New TrojPix Attack Leaks Data From Air-Gapped Systems Via Video Cable Emissions

Researchers at Shandong University have demonstrated a new and faster way to extract data from disconnected computers across networks. The method, called TrojPix, modifies the pixels on the screen in ways the eye can’t see, so that the video cable carrying them emits a faint radio signal that a nearby receiver can’t decipher.
But TrojPix only works if the malware is already on the target machine, so it’s a way for stolen data to get out, not a way to get in. In the researchers’ tests, TrojPix reached a maximum result of 8.1 Mbps and reached 208 meters, the two being measured separately rather than together.
Most air-gap hiding channels crawl in bits or kilobits per second; at 8.1 megabits, roughly a megabyte per second, TrojPix can transfer a 100 MB file in less than two minutes. That turns the threat from leaking the password into moving all the files while the monitor appears to be off.
Real-world distance is another matter: the receiver still has to contend with walls, shielding, and noise.
A method, researchers call it invisible pixel shiftthey don’t require administrator rights and there are no hardware changes, they say; the malware that can drag to the screen is enough.
They describe two ways to hide traffic. One is a closed display, which keeps the screen black while streaming. One is blocking the signal from whatever is already on the screen, so content that looks normal carries the payload.
The team reports that it works on nine monitor brands and fifteen video cables, so the result is not tied to a single setup.

Converting a video cable into a hidden transmitter is nothing new. Dating back to decades of research on the evolution of a compromise, known as TEMPEST, and more recently working as TEMPEST-LoRa (CCS 2025), used a similar strategy to achieve off-the-shelf LoRa radios, a common long-range wireless standard.
That came out at 87.5 meters, or 21.6 kbps. TrojPix’s peak throughput is hundreds of times higher, although both receivers are different under different conditions, so the numbers are not a head-to-head comparison.

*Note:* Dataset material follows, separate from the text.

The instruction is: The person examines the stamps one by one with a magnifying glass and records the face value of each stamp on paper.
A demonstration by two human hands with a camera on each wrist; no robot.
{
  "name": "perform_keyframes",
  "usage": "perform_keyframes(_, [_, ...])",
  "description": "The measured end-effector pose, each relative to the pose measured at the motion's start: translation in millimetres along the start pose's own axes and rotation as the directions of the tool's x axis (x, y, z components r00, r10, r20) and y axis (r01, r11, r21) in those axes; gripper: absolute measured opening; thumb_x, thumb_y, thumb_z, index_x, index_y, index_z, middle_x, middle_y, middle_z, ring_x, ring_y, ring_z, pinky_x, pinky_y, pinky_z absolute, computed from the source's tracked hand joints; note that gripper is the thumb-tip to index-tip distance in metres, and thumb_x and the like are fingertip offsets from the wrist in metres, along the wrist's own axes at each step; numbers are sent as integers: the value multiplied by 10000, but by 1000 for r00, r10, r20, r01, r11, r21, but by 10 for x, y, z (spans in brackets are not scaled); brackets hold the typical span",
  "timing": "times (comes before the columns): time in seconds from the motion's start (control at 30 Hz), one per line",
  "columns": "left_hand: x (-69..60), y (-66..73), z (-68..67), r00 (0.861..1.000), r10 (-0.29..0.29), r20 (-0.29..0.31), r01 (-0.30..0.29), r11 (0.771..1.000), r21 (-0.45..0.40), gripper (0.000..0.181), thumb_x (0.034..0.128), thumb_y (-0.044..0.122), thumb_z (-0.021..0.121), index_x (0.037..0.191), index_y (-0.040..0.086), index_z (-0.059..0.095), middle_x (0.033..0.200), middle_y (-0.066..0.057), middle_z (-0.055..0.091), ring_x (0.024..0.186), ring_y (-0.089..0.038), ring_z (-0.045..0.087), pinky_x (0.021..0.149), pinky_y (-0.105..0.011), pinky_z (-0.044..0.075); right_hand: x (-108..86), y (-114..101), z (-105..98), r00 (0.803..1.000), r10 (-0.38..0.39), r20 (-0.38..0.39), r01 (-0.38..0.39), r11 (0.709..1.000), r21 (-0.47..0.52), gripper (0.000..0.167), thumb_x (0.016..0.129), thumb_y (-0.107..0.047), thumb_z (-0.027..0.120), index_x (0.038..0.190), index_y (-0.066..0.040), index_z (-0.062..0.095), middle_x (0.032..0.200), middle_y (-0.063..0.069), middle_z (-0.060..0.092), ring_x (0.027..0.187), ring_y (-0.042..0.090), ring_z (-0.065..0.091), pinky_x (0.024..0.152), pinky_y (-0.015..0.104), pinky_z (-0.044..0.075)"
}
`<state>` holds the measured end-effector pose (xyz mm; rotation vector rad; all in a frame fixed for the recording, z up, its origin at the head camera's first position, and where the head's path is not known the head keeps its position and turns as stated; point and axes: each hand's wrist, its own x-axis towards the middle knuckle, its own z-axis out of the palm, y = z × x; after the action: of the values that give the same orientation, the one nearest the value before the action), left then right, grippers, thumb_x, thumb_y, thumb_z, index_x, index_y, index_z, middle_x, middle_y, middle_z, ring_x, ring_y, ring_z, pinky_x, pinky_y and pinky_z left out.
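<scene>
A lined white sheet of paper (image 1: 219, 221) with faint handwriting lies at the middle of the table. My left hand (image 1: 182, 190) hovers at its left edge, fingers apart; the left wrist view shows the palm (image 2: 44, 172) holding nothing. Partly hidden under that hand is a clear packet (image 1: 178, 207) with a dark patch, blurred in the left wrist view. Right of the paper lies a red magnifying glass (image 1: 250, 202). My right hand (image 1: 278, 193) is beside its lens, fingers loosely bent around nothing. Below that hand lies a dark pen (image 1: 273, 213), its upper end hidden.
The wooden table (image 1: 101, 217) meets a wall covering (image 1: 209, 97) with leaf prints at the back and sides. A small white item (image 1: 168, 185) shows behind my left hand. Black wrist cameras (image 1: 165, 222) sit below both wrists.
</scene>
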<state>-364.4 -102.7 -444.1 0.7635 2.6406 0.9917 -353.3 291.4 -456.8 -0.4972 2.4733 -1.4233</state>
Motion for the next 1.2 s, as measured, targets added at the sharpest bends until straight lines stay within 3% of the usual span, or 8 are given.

These emission channels are always the work of the lab. Air-gap attacks that have appeared in the wild, from Stuxnet to Agent.BTZ, jump the gap on USB drives, not radio; TrojPix and its brand show what’s possible, not what’s caught.
Another screen-based channel, PIXHELL, which Hacker News covered in 2024, makes the display itself emit noise to leak data to a PC with air space.

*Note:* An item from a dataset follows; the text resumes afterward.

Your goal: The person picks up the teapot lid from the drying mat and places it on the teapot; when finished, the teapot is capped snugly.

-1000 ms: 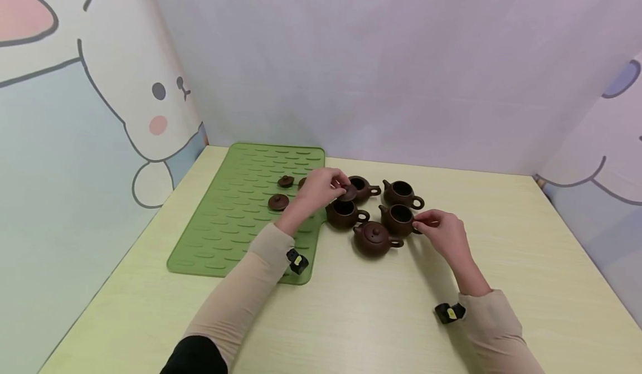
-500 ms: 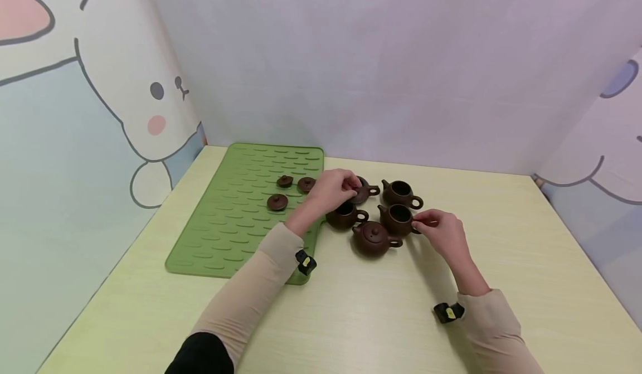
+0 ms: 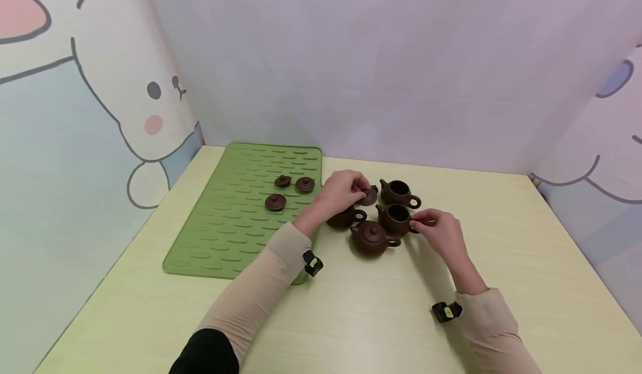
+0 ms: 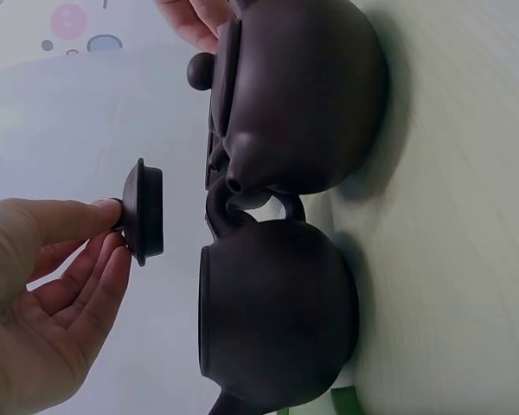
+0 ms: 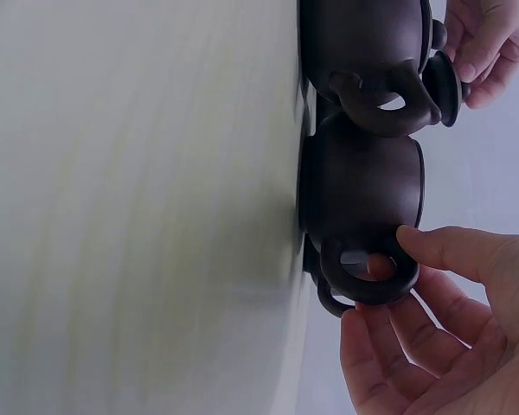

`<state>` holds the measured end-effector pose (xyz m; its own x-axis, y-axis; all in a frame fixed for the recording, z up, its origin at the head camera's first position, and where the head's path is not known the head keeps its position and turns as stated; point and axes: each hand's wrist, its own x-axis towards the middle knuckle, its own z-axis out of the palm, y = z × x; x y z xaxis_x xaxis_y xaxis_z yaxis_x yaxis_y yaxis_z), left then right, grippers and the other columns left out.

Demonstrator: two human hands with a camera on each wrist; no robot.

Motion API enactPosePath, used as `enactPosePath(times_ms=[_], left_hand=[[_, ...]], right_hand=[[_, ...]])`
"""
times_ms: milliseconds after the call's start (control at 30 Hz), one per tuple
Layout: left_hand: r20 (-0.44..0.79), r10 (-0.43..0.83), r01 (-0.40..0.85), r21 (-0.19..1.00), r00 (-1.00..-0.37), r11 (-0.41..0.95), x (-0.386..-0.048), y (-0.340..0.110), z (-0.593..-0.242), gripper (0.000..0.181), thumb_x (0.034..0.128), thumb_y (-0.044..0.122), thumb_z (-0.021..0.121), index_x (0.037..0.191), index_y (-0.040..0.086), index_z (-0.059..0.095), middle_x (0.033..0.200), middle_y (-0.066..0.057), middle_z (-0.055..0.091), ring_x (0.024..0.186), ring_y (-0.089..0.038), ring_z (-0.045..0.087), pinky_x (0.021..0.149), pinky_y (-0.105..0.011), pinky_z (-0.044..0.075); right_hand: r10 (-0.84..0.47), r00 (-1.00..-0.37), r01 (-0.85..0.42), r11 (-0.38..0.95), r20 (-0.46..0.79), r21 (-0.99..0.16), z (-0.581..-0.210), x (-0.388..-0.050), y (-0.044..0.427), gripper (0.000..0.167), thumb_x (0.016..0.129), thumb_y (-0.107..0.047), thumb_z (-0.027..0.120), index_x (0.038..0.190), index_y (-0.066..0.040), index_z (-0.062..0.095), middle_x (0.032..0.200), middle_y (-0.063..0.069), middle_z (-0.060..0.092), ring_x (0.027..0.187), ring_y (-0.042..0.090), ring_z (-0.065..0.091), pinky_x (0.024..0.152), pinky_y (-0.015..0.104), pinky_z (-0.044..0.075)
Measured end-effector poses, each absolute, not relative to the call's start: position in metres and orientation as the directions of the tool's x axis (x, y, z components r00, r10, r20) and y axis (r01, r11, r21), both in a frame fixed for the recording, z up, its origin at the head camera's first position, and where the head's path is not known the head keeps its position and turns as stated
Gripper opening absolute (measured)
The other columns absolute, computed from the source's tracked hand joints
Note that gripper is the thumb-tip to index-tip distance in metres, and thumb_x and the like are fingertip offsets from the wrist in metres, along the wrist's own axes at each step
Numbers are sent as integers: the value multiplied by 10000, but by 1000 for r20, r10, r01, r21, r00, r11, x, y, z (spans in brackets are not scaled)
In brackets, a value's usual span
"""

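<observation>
In the head view the left hand pinches a dark brown lid in the air above the cluster of small teapots. The left wrist view shows thumb and fingers on that lid's knob, the lid clear of the pots beside it. The right hand pinches the handle of an uncovered teapot; in the right wrist view its thumb and fingers are at the loop handle. In front of that pot stands a teapot with its lid on.
Three lids, one of them the front lid, lie on a green mat at the left. One uncovered teapot stands at the back right and another at the left of the cluster, partly behind the left hand.
The left hand has moved to the right with the lid, uncovering the lids on the mat and now hiding much of the back-left teapot. The right hand has stayed at the handle.
</observation>
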<state>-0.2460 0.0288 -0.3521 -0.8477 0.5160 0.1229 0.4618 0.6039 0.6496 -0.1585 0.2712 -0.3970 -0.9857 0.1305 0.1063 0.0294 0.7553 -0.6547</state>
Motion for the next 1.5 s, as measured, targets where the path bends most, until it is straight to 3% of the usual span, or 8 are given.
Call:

Some have outsourced data to Ethernet through embedded hardware, the type of hardware change TrojPix avoids.
You cannot amend the release yourself. Countermeasures are physical and restrictive: use video over fiber-optic links, which do not carry such a signal, rather than copper; shield wires and chambers where the data confirms, as TEMPEST-rated utilities already do; and above all, keep the malware off the machine in the first place, because without it, TrojPix has nothing to send.
Once an attacker is inside, the channel can quickly release data while the screen remains black.